Some thoughts on caching
Keith is thinking about caching. He’s drawn up a pretty interesting set of thoughts and requirements, such as support for conditional GET and fine-grained cache length control, and support for caching most of a page while leaving some small parts dynamic.
Personally, I’m considering moving away from dynamically generated content for the most part on this site and going with a page generation scheme something like Moveable Type (or giving funky caching a go). My justification for generating everything dynamically when I built the software originally was that I’d never get a huge amount of traffic so PHP and MySQL would be more than capable of keeping up with demand. While that’s still true, traffic to this site has risen to the point where it’s a little less certain that everything will hold together (I get failed database connection emails a few times a day). I’m already caching the front page once a minute and caching some internal things such as related entries, so moving to a full caching system for the next generation of the system seems like a logical progression. Besides, there’s not much point in dynamically generating hits to archived entries from last year.
If you are internally caching parts of the page, it isn't a great leap to go to funky caching (although, I would not use a 404 handler, I would use mod_rewrite, and readfile()).
You also have to consider what happens if you dynamically generate content for individuals (if you let people create accounts so that they can hide certain topics, for example). You can still cache things, it's just a little trickier.
In terms of deciding where is the best place to cache things, I would use the same rule of thumb as when deciding which database fields to index. If the majority of operations are writing, rather than reading (for instance, a page where you get lots of comments), then this is not going to be as effective to cache as a relatively static page.

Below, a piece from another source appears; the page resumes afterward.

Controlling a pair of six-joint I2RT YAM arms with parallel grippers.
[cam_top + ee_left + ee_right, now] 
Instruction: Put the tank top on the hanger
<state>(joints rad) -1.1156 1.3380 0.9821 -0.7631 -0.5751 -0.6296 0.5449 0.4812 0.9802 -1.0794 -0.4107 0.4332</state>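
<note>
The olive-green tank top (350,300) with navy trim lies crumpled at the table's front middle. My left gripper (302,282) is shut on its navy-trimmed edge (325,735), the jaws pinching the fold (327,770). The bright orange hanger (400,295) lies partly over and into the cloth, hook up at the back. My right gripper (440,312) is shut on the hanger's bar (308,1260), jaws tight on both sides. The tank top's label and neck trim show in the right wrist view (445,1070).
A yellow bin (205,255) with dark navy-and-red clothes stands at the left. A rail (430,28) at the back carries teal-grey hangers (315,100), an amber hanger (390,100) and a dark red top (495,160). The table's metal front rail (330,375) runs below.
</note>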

Common sense, really.
Jim - 21st June 2003 12:14 - #
Even a page with lots of comments tends to be read more often than written.
It was surprisingly easy to implement funky caching on my site, and let Apache deal with e-tags, last modified headers, etc.

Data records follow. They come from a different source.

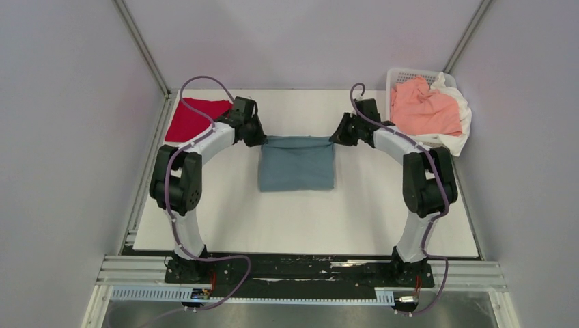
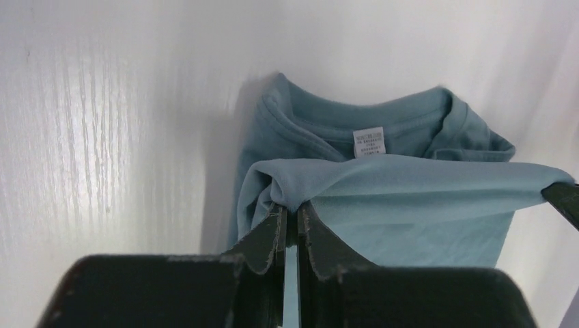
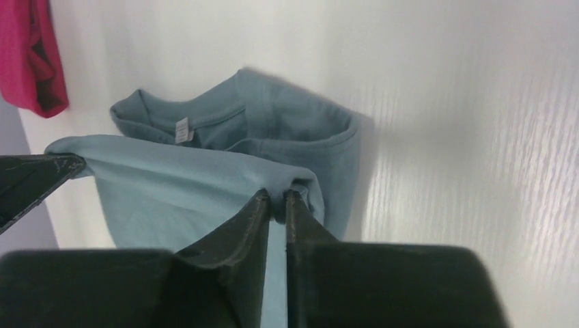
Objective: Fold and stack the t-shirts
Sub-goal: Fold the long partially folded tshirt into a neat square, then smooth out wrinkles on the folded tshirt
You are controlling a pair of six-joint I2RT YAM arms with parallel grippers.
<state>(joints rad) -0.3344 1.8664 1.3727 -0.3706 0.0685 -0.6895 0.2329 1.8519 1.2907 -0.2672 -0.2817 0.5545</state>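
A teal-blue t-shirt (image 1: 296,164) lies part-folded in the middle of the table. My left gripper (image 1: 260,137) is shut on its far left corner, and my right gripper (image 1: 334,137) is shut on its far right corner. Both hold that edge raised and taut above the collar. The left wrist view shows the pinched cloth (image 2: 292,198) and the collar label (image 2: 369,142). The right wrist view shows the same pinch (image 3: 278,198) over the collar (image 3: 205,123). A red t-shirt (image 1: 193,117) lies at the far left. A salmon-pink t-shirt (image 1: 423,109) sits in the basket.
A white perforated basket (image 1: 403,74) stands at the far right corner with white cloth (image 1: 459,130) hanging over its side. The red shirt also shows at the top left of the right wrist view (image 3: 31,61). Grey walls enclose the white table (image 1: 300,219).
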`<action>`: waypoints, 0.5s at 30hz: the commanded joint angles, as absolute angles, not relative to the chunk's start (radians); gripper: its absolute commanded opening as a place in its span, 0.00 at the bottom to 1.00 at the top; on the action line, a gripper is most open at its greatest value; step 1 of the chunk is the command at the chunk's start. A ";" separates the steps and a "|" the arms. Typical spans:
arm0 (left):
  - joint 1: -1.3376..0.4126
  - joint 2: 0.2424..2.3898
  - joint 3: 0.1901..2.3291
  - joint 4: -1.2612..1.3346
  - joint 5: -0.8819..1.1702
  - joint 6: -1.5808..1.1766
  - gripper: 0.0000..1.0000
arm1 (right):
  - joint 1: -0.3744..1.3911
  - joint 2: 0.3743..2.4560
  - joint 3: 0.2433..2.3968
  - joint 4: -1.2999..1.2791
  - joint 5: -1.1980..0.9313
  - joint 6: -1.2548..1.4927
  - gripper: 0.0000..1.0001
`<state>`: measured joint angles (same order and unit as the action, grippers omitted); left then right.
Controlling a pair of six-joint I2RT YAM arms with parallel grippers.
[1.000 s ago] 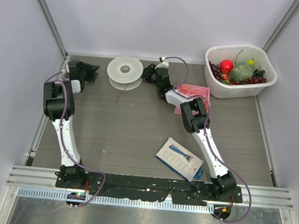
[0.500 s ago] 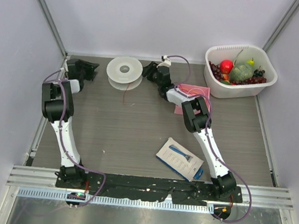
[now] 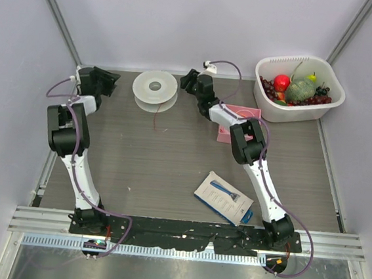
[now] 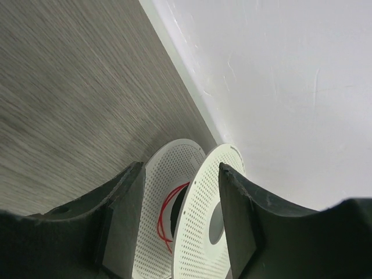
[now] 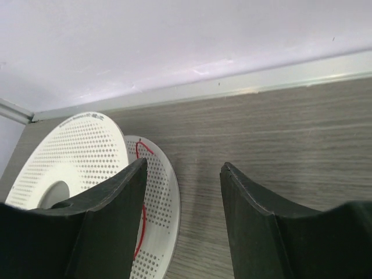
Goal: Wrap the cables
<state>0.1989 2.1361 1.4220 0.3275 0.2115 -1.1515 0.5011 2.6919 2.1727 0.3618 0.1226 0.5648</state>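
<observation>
Left gripper: jaws wide apart and empty, just left of the spool and aimed at it. If it closes off-centre, it could shove the spool instead of steadying it.

Spool: white and perforated, at the back of the table between the two grippers, apparently resting on one flange. Nothing pins it, so a nudge from either side would slide it (it looks light).

Wire: red and hair-fine. A few turns sit on the hub and a loose strand trails onto the table in front of the spool. It is hard to pinch, so it may slip out of the jaws or snag in the flange holes. A jolt could also spring the wound turns loose.

Right gripper: jaws open and holding nothing, just right of the spool and facing it. It is away from the loose strand, so reaching for the strand may knock the spool.

Pink pad: lies under the right arm, which could sweep it along as it swings.
</observation>
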 commanded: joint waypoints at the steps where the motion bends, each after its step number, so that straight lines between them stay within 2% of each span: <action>1: 0.210 2.028 1.443 0.258 0.173 -0.996 0.58 | 0.499 2.556 2.178 0.383 0.183 0.496 0.59; 3: 0.210 1.993 1.456 0.215 0.175 -0.918 0.62 | 0.499 2.522 2.165 0.387 0.176 0.470 0.59; 9: 0.210 1.879 1.563 -0.066 0.279 -0.698 0.99 | 0.489 2.344 2.024 0.405 0.143 0.362 0.67; 15: 0.167 1.816 1.768 -0.481 0.241 -0.433 1.00 | 0.474 2.082 1.853 0.374 0.098 0.237 0.76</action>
<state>0.1928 1.9018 1.6318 -0.1787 0.2470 -0.6605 0.4854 2.2997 1.9266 0.3450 0.1242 0.3565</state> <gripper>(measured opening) 0.994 0.740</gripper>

Sam Ruby - 21st June 2003 13:30 - #
Yeah you are right, I didn't think that bit through fully. There are situations though, where a page is written to more often than read (specifically, where there is a blogroll on the page like Simon has).
If you let funky caching deal with this, you get incorrect responses, unless you rebuild the page every time the dynamic content is updated. This isn't a problem for non-essential data like blogrolls, but can be in other circumstances.
I think I'd rather just check the metadata and handle the caching explicitly in PHP, than let Apache take over. Usually, I prefer to farm off stuff like this, but I reckon custom-written code can do a better job than generic Apache handlers.
What I would like to see, however, is Apache take notice of the ETags/Last-modified timestamps generated by a PHP script, and return a 304 Not Modified response in the presence of appropriate client headers, instead of forcing PHP authors to check these headers themselves and generate 304s themselves.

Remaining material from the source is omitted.